I could have been them, but in the midst of my crisis of conscience, I rediscovered my love of writing. I started writing for the paper, and thrived on the responses I received from a whole new audience, a bunch of strangers known as readers. When I posted my work on the outside of my cubicle, people stopped by and read my work. Many wondered why I was still working there when I clearly should be writing. I wondered, too, but still didn't think upsetting the boat at the mothership was in the cards.
Still, over time, the urge to work toward a life of writing grew stronger. When a six-month project to deliver a major piece of documentation was rewarded by a team lunch and the subsequent removal of my author's credit from the end result, it dawned on me that no matter what I brought to the table, it would never be enough. When people around me started disappearing on stress leave, I knew I wasn't alone.
Eventually, I found the right role and snagged it. The rest is history. I'm in a role that challenges me and allows me to regularly produce tangible work that directly impacts a wide audience. I feel connected to those whom I serve, and am no longer a mere cog in the middle of a massive corporate bureaucracy that has no idea who ultimately pays its bills.
When I meet former colleagues, they universally tell me how much happier I seem. They say I don't even have to say anything: it's written all over my face.
I wish similar happiness on those who matter to me. I hate thinking of truly great people beaten down by a leadership structure that cares not a whit about their lives.

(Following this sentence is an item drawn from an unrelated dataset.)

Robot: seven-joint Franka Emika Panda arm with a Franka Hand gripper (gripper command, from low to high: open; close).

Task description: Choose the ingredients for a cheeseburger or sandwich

I wish more people had the guts to throw off the shackles and pursue a dream. Life doesn't last forever, after all. What if you get to the end of it and wonder whether you could have spent your days in a better place?
I asked myself that same question time and again leading up to last October. I answered it when I dropped my letter of resignation on my leader's desk. When the HR rep asked me if I'd consider working for the company at some point in future, my response was simple: I'm leaving for a reason. Why would I want to come back and do the same thing? The whole idea in life is to grow, is it not?"
With that, I thanked her for her guidance, and walked out the door. Although I've been back for the occasional visit with former colleagues, it's freeing to know I can never really go home again. Nor would I want to.
3 comments:
I agree, that is a truly inspiring story. In a world where it is often safer and easier to stay on the path we have chosen, it takes courage, passion and belief in yourself to do what you did (and of course talent).
It is so good to hear when someone follows their dreams and succeeds! :)
Thanks for your words of encouragement! You've both motivated me to go write more stuff. Interestingly, getting started wasn't an overly complex process. I submitted different pieces of work over a period of time until they began to be accepted. Persistence is my only secret. That and a relentless belief that other people want to read my work. I never thought I'd become a salesperson, but this is what writers do, apparently.
This certainly seems to be the day that you're going to be inundated with my 2 cents.
First of all, there's nothing I enjoy more than reading Carmi's writing, except maybe reading Carmi's writing whilst enjoying a cup of tea. I feel that this is because I am familiar with many of the things that he talks about and that that there's no way in God's Creation that I could say it better myself.
Secondly, your musings on this place are entirely correct. It's like being employed by a giant succubus. As you say, it's not a place that you foster dreams in. As soon as I'm able to, I'm following your lead. There's nothing more despicable than having to answer to and work beside people who say one thing and do another. I say what I mean and I mean what I say. I like that quality in others too. I'd like to work for a place that doesn't keep a big anvil in every leader's office so that they can drop it on you when they feel like they're losing their strangle-hold.